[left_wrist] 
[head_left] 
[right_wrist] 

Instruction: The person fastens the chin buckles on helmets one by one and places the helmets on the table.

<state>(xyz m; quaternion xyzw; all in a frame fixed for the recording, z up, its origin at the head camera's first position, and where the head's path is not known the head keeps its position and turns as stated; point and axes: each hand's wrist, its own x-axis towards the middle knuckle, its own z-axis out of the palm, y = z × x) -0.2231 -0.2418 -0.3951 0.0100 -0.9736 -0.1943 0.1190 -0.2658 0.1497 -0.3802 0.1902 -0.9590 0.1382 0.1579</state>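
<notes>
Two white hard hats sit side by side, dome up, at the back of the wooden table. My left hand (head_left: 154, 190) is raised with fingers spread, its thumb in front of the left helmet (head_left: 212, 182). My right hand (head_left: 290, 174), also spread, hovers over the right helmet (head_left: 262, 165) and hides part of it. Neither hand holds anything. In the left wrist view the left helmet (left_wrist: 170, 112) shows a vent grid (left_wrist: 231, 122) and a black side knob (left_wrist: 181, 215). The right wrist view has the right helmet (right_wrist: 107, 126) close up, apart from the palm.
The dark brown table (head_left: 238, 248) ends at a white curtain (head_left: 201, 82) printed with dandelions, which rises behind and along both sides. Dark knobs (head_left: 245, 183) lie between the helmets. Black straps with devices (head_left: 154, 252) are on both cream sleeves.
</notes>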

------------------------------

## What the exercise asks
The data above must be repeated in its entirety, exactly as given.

## Exercise response
[left_wrist] 
[head_left] 
[right_wrist] 

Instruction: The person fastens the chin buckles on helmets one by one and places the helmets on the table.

<state>(xyz m; quaternion xyzw; all in a frame fixed for the recording, z up, its origin at the head camera's first position, and where the head's path is not known the head keeps its position and turns as stated; point and axes: each hand's wrist, its own x-axis towards the middle knuckle, its own z-axis out of the palm, y = z × x) -0.2231 -0.2418 -0.3951 0.0100 -0.9736 -0.1943 0.1190 -0.2658 0.1497 -0.3802 0.1902 -0.9590 0.1382 0.1579</state>
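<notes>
Two white hard hats sit side by side, dome up, at the back of the wooden table. My left hand (head_left: 154, 190) is raised with fingers spread, its thumb in front of the left helmet (head_left: 212, 182). My right hand (head_left: 290, 174), also spread, hovers over the right helmet (head_left: 262, 165) and hides part of it. Neither hand holds anything. In the left wrist view the left helmet (left_wrist: 170, 112) shows a vent grid (left_wrist: 231, 122) and a black side knob (left_wrist: 181, 215). The right wrist view has the right helmet (right_wrist: 107, 126) close up, apart from the palm.
The dark brown table (head_left: 238, 248) ends at a white curtain (head_left: 201, 82) printed with dandelions, which rises behind and along both sides. Dark knobs (head_left: 245, 183) lie between the helmets. Black straps with devices (head_left: 154, 252) are on both cream sleeves.
</notes>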

Nothing remains to be done, and the exercise is complete.